Adem m’indiquait une maisonnette délabrée entourée d’un grillage qui ne datait pas de la dernière pluie tant il suintait la rouille. Pris de court, j’optai stupidement pour mon air le plus détaché.

« Sympa… »
« Ben non, pas trop quand même. »

Pour faire diversion, je poursuivis par une question d’une ahurissante bêtise.

« Hum. Et tu fais le trajet jusqu’au collège chaque matin ? »
« Ben ouais. Vous savez bien. Mais ça va : y’a un bus à trois kilomètres. »

Je sautai sur l’occasion !

« Ah ouais quand même... Bon, tu pourrais me l’indiquer, cet arrêt de bus. S’te plaît ? »
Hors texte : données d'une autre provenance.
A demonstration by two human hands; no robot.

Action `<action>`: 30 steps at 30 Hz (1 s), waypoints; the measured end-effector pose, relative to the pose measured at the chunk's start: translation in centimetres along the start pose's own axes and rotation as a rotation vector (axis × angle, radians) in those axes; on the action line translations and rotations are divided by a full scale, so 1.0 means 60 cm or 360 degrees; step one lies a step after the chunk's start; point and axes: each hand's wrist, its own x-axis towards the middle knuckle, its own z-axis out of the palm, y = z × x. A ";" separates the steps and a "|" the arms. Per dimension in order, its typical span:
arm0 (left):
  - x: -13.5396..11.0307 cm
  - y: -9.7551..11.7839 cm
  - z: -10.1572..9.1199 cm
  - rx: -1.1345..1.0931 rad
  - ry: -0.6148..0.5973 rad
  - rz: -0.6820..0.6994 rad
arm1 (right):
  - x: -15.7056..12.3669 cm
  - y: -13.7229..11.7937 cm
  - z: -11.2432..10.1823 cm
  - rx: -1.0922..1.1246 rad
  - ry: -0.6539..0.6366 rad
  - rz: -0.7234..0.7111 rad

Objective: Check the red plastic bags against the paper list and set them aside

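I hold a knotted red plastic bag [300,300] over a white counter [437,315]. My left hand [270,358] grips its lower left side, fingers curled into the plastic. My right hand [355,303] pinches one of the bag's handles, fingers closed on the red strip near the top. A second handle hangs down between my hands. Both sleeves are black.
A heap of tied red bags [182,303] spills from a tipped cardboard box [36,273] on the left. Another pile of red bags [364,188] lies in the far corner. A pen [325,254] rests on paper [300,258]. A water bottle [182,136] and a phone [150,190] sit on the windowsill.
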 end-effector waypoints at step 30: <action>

Une demi-heure plus tard, je ruisselai sur le siège d’un bus de la ville, la moitié du visage aplati contre une vitre. Peut-être même me suis-je assoupi. J’ai rêvé de Bryan Smith renversant Stephen King sur la route 5 près de Lovell dans le Maine avec son van Dodge bleu. Je maudissais intérieurement le conducteur ivre de vitesse qui avait bien failli m’essorer d’un seul coup une demi-heure auparavant. A sa sortie de l’hôpital, King s’était rendu chez Bryan Smith et lui avait acheté son véhicule. Officiellement, le plus grand auteur américain vivant ne voulait pas qu’il soit vendu sur Ebay ou un truc dans ce goût-là. Mais en réalité, une fois rentré chez lui, après avoir garé le van dans sa vaste propriété, King était allé chercher un merlin de boucher et une batte de baseball et avait méthodiquement détruit le véhicule.

De retour chez moi, je me suis aperçu que j’avais oublié d’éteindre la radio. Deux types s’y félicitaient du fait enfin avéré que, dans nos sociétés civilisées ( ?), la mort n’était – enfin – plus un tabou. C’était amusant parce que le rapide coup d’œil que je  jetai au portrait approximatif et baveux, aquarelle de débutant, que me renvoya le grand miroir en pied de l’entrée me convainquit immédiatement du contraire. Fort heureusement je connaissais quelqu’un pour qui la mort était toujours au centre et non à la très grande périphérie de son œuvre. Je me suis – enfin – glissé sous les draps pour poursuivre ma lecture du dernier Stephen King.